▸ WHAT IS NEEDED
Produce an exact copy of the first line of the data below and each line after it, please, up to and including the one with "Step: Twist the".

▸ Stored items from a collection
- - -

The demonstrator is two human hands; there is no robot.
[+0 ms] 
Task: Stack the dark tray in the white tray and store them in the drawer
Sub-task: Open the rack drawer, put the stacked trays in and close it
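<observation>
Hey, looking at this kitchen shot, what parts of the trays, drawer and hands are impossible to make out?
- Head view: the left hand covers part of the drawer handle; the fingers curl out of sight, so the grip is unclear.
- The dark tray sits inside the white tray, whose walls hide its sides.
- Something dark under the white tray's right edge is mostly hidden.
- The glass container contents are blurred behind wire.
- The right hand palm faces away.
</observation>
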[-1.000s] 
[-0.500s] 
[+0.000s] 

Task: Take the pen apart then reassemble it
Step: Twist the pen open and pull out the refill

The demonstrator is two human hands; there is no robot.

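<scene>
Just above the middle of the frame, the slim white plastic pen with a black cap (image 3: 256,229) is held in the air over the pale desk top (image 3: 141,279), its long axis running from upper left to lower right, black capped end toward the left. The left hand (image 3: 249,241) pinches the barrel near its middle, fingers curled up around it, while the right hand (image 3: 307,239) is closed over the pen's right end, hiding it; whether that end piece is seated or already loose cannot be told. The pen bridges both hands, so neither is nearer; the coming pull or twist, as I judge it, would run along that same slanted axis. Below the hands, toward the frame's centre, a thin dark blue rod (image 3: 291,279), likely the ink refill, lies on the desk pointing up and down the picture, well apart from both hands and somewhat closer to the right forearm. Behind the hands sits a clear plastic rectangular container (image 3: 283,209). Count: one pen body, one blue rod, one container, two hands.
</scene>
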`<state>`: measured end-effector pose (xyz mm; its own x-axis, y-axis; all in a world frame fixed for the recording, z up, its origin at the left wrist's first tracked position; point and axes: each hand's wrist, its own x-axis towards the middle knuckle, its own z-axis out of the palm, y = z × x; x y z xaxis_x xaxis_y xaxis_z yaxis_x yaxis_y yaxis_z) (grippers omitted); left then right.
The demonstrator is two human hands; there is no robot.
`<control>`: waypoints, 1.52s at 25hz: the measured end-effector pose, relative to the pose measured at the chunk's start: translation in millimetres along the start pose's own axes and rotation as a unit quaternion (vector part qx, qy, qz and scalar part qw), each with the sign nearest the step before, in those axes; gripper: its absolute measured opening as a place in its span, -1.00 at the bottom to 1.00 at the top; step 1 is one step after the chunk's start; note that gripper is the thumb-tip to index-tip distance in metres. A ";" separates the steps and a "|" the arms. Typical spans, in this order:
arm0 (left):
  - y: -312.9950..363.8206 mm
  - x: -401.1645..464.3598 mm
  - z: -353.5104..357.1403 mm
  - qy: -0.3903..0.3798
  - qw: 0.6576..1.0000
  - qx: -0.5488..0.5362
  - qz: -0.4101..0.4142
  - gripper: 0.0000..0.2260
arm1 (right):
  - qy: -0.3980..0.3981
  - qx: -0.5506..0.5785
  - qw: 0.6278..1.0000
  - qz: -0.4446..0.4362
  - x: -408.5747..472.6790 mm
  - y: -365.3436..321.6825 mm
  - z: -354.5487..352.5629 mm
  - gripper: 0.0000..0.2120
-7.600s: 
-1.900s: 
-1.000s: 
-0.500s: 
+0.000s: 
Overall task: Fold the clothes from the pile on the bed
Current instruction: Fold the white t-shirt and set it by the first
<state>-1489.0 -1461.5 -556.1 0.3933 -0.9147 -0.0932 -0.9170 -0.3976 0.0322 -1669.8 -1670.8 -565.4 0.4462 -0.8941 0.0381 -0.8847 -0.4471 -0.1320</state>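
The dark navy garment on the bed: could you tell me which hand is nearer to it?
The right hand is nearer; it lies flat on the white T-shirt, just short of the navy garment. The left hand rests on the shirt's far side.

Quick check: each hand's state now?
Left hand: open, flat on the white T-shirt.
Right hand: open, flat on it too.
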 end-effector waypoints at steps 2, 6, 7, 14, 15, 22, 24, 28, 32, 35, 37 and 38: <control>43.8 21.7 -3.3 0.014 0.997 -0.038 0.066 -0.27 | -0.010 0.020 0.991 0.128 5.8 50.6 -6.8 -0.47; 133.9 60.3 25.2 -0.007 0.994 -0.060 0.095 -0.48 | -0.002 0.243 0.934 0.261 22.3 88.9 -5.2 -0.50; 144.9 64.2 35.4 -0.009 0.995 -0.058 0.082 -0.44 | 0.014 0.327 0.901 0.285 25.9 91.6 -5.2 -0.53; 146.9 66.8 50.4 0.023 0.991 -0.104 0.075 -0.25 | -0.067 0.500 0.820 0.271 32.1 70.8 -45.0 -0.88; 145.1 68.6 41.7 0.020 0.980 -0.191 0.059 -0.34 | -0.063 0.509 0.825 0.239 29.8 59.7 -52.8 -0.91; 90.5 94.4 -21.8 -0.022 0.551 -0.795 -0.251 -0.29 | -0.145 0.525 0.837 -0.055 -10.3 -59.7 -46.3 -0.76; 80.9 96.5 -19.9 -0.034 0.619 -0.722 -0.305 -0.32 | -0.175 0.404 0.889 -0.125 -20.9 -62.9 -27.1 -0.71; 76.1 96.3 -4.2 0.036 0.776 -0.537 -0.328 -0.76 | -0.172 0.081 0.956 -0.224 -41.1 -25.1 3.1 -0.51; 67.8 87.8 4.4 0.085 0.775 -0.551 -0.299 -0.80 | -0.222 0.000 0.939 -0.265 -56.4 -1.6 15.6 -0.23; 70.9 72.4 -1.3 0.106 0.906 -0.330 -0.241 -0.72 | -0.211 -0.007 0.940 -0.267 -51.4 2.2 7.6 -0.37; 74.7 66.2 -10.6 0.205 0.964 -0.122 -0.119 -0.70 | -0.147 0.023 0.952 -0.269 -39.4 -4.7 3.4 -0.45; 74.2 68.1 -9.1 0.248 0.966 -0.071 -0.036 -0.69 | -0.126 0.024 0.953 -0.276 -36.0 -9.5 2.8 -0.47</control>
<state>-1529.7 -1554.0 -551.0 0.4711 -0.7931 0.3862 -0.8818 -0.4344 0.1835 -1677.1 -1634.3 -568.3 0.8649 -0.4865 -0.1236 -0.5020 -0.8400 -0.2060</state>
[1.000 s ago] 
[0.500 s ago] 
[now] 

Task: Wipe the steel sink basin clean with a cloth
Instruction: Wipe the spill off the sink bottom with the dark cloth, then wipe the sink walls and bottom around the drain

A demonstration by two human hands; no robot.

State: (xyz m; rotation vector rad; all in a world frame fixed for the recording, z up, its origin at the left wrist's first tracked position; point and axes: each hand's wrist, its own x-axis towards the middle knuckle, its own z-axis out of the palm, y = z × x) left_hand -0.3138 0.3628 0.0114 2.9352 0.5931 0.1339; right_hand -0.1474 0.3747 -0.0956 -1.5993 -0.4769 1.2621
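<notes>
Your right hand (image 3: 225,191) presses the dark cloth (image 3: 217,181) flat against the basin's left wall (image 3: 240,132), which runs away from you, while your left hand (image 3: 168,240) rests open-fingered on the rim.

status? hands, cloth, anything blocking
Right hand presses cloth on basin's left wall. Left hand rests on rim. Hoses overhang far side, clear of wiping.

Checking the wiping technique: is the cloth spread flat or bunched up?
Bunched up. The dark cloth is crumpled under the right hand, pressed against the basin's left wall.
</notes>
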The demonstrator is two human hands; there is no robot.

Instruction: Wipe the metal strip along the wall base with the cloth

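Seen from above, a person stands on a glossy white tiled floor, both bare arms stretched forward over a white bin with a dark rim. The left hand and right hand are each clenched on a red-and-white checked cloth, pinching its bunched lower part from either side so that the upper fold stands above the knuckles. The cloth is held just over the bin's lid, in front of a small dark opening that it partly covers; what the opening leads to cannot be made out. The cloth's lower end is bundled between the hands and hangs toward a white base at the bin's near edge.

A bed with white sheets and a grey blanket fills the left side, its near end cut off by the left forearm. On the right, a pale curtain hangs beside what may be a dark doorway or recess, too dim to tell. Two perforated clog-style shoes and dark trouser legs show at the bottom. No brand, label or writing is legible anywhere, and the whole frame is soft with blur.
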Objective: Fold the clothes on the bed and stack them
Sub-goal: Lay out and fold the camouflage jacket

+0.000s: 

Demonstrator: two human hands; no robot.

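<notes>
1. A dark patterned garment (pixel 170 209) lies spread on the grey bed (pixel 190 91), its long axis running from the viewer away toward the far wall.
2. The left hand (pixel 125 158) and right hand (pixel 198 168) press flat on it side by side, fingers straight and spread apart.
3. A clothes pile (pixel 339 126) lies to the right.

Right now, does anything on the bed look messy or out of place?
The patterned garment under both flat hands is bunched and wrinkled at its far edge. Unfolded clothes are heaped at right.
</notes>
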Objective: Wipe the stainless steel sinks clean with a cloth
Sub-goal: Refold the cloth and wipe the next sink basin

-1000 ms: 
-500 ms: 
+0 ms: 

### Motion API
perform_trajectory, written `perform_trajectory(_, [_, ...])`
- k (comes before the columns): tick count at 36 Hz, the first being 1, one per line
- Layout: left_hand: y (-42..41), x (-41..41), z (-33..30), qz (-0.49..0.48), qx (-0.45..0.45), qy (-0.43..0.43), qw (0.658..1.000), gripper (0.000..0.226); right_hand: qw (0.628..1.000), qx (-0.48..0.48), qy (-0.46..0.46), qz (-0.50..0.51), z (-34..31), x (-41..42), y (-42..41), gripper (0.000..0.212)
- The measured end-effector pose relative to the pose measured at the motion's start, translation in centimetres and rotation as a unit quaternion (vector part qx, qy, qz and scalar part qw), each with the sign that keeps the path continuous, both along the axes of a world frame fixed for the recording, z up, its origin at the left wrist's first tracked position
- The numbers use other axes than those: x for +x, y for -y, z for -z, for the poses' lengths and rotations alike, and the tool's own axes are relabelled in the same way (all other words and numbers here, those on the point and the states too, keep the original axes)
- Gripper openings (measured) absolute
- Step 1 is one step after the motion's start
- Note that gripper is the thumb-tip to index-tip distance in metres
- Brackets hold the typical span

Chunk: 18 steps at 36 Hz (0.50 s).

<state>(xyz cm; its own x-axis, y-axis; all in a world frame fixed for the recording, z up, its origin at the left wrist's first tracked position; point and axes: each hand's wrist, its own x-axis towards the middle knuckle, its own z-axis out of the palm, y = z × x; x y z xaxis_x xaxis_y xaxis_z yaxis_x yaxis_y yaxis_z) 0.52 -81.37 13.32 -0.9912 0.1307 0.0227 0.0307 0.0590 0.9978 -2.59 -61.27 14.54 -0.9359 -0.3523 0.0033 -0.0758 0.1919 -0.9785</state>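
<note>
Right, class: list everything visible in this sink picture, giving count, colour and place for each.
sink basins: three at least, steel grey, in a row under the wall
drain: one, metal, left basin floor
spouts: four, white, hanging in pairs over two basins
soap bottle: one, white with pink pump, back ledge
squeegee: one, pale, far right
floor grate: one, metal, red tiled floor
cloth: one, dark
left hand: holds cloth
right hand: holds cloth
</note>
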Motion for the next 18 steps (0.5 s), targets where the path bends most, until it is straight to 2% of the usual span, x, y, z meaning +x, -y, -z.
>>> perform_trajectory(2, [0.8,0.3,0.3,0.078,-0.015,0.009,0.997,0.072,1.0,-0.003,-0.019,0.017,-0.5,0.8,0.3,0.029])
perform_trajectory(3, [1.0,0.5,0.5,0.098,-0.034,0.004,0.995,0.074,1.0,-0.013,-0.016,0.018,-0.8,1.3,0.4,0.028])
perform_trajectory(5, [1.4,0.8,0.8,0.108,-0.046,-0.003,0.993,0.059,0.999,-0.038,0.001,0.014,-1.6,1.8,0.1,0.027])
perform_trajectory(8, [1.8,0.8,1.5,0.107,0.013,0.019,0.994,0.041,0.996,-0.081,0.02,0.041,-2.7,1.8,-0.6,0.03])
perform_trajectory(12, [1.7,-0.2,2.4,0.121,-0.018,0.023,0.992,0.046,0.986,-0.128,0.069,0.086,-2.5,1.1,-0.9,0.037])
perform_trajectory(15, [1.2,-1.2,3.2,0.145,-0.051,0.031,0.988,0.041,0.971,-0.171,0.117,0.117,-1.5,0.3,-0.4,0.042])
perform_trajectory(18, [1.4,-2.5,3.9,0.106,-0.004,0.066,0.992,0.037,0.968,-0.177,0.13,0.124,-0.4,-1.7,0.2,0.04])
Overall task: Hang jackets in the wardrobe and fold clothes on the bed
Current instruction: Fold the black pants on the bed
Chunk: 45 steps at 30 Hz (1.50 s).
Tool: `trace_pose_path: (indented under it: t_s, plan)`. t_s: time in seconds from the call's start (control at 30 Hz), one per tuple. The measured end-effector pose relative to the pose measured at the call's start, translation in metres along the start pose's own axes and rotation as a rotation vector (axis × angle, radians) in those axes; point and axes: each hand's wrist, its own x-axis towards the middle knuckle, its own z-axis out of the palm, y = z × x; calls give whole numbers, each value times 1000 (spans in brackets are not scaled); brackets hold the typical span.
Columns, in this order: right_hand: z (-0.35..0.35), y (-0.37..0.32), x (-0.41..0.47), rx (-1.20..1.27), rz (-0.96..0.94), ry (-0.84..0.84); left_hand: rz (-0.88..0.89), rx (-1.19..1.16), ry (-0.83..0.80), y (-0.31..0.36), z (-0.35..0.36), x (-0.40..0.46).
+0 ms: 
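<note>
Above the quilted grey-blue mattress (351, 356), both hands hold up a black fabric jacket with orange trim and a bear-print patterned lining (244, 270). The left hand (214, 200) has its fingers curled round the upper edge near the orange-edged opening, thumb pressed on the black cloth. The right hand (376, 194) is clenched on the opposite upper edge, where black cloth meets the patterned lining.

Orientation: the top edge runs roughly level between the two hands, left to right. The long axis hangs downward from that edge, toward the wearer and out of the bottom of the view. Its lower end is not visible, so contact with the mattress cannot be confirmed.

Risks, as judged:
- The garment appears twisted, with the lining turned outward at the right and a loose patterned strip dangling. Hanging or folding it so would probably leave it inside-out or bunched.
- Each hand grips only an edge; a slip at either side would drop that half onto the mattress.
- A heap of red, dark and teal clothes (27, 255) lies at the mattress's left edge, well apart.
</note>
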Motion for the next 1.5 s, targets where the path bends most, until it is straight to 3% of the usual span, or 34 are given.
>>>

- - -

▸ COMPLETED TASK
The demonstrator is two human hands; there is no robot.
[+0 ms] 
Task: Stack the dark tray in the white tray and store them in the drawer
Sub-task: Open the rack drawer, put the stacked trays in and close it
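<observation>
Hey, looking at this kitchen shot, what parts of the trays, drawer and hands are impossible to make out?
- Head view: the left hand covers part of the drawer handle; the fingers curl out of sight, so the grip is unclear.
- The dark tray sits inside the white tray, whose walls hide its sides.
- Something dark under the white tray's right edge is mostly hidden.
- The glass container contents are blurred behind wire.
- The right hand palm faces away.
</observation>
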[-1.000s] 
[-0.500s] 
[+0.000s] 

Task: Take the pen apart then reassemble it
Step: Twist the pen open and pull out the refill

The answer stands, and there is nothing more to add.